HTTP Strict Transport Security (HSTS) tells the browser to remember that your site must only be accessed over HTTPS for the duration specified in max-age (in seconds). A low value like 60 seconds provides almost no protection because an attacker only needs to intercept a single visit outside that window. A value of at least 31536000 (one year) ensures the browser enforces HTTPS even if a user types your URL without a scheme. The preload flag is an additional step to submit your domain to browser preload lists, so the HTTPS enforcement is baked in before the first visit — but preloading is irreversible until max-age expires, so include it only when you are certain the entire domain (including all subdomains if you set includeSubDomains) will support HTTPS permanently.
What does the tool do with the URL I enter?
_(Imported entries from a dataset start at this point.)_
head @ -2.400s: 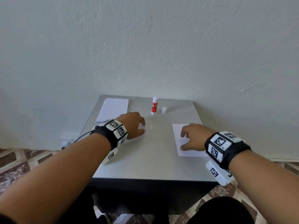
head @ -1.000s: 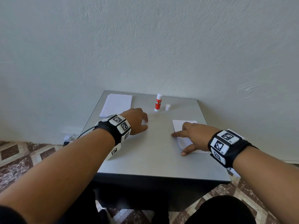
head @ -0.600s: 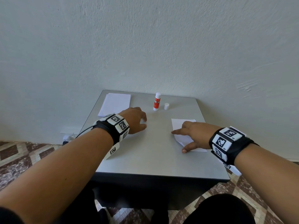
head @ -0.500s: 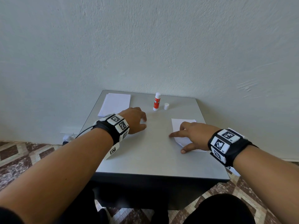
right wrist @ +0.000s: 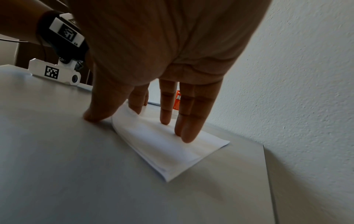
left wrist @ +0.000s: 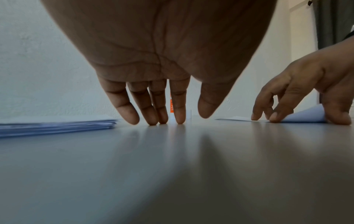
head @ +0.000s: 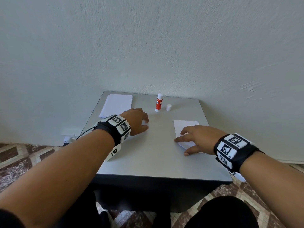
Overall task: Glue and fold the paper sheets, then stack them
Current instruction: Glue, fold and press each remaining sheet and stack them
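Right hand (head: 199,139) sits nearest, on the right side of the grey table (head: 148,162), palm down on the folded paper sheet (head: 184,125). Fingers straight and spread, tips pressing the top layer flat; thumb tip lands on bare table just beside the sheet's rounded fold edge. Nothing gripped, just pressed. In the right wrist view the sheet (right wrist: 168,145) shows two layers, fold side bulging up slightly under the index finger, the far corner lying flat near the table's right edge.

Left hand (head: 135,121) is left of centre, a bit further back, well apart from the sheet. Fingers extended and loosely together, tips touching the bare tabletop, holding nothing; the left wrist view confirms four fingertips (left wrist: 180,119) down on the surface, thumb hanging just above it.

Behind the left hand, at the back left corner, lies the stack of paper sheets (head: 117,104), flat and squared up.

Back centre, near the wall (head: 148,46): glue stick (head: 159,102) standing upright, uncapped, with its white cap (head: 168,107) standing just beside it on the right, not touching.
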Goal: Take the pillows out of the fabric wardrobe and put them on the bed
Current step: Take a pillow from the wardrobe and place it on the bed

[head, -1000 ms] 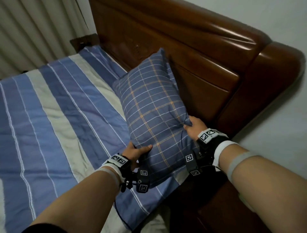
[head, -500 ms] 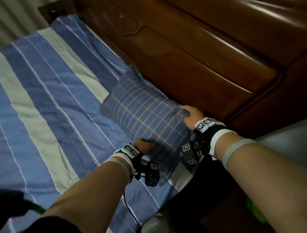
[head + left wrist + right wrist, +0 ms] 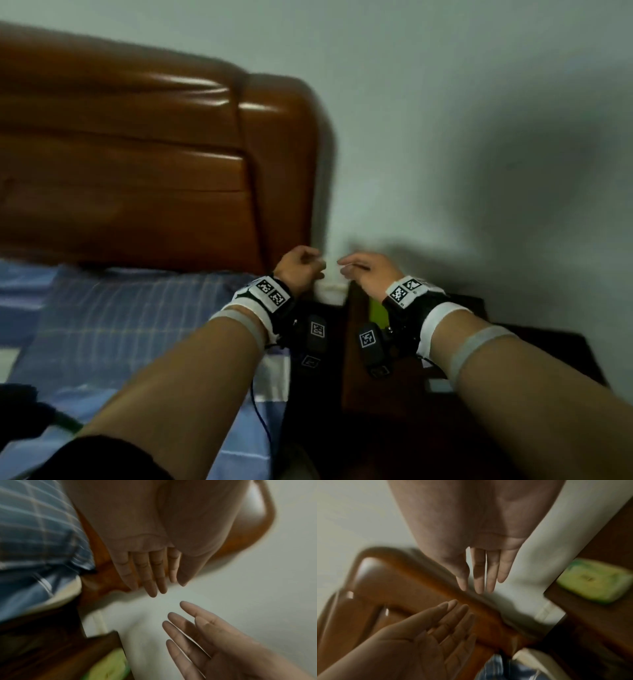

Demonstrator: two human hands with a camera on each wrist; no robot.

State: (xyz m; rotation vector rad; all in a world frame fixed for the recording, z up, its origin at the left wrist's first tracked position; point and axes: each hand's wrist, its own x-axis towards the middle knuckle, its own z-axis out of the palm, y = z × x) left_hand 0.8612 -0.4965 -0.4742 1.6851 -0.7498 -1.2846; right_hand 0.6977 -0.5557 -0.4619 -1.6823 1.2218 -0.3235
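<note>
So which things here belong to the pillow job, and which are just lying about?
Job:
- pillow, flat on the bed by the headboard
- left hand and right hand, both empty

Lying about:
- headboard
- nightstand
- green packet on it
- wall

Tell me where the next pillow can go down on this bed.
Free: the striped sheet left of the checked pillow, along the foot of the headboard; how far it runs is out of frame. Crowded: the bed's right edge, where the pillow lies and the left hand and right hand hang open. The nightstand holds a green pack.
</note>
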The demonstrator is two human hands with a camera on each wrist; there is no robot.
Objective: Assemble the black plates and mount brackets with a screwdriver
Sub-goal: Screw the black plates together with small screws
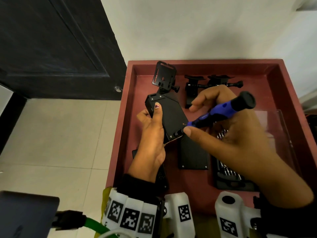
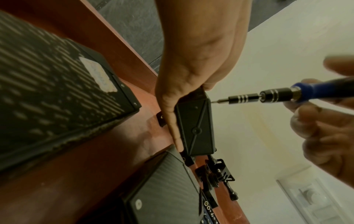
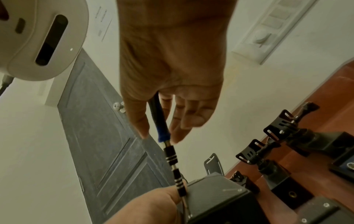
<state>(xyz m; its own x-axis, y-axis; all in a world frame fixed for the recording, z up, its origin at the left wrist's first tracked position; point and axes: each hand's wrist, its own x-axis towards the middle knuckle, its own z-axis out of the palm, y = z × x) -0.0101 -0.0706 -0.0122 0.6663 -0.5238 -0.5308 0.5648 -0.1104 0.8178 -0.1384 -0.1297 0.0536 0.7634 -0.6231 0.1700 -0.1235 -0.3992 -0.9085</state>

The tool makes a server-side HTTP GET request to the URL you provide, records the response status code and response headers, and displays them. It does not store your URL beyond the duration of the request, does not follow more than a small number of redirects, and does not execute any JavaScript on the target page. It is functionally equivalent to running curl -I against a URL from a neutral server — useful for seeing exactly what headers a real HTTP client receives.
Is the HTTP Header Checker free to use?
Yes, the tool is free with no account required. It is provided as a diagnostic utility for developers debugging their own servers, cron job endpoints, and API integrations. Rate limits apply to prevent abuse.
If a cron job makes an HTTP request to an external API or webhook endpoint and starts returning unexpected status codes or behaving differently, the HTTP Header Checker lets you inspect that endpoint's response headers directly — surfacing mismatches like a Content-Type that changed from application/json to text/html, a missing CORS header that broke a fetch from your worker, or a Retry-After header your job handler is ignoring. Because CronJobPro already monitors whether your jobs complete on schedule and alerts on failures, pairing it with the header checker gives you a fast path from "my job failed" to "the endpoint it calls is returning a 301 redirect with no Location header" without needing to set up a local proxy or curl from a remote machine.